DATA BELOW Block Start

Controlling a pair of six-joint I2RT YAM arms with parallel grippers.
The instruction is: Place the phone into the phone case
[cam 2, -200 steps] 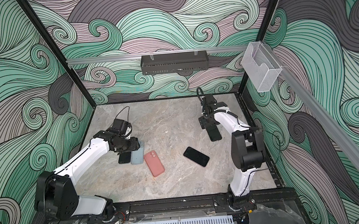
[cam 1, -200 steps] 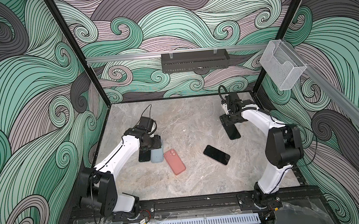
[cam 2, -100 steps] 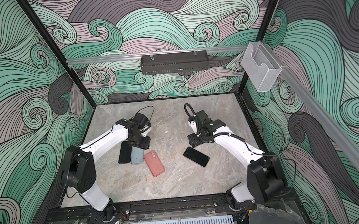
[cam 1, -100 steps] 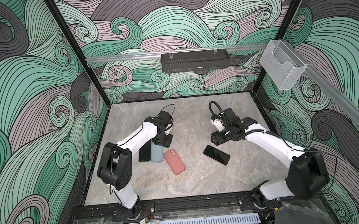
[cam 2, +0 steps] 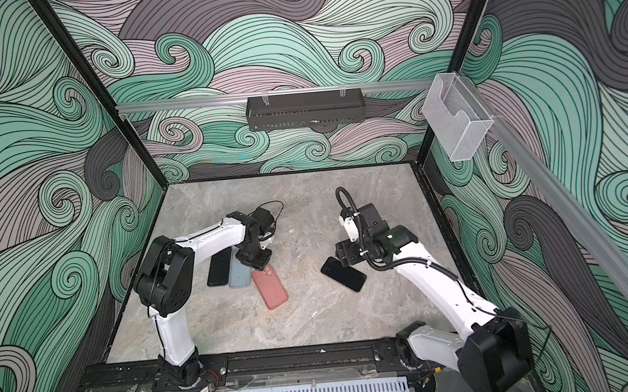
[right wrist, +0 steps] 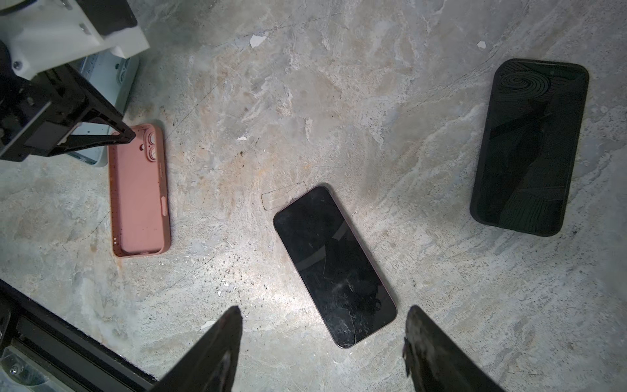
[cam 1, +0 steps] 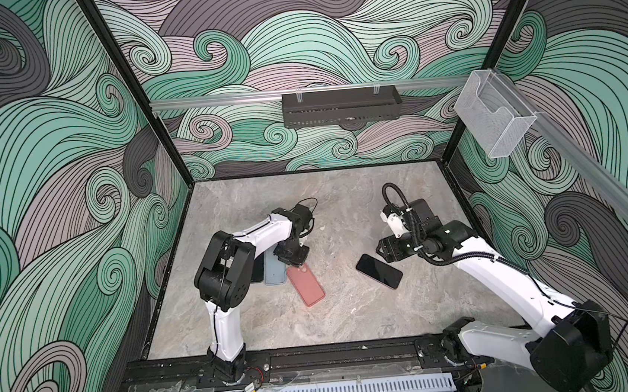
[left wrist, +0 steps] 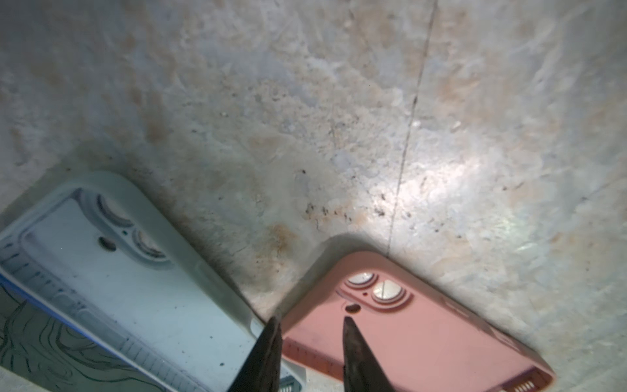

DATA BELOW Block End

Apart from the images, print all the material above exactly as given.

Controlling a pair of six-joint I2RT YAM arms with parallel grippers.
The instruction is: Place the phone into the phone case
[cam 2, -200 steps] 
[cam 1, -200 steps] 
[cam 2, -100 steps] 
[cam 1, -100 steps] 
[cam 2, +0 steps] 
[right wrist, +0 steps] 
[cam 1, +0 steps] 
[left wrist, +0 steps] 

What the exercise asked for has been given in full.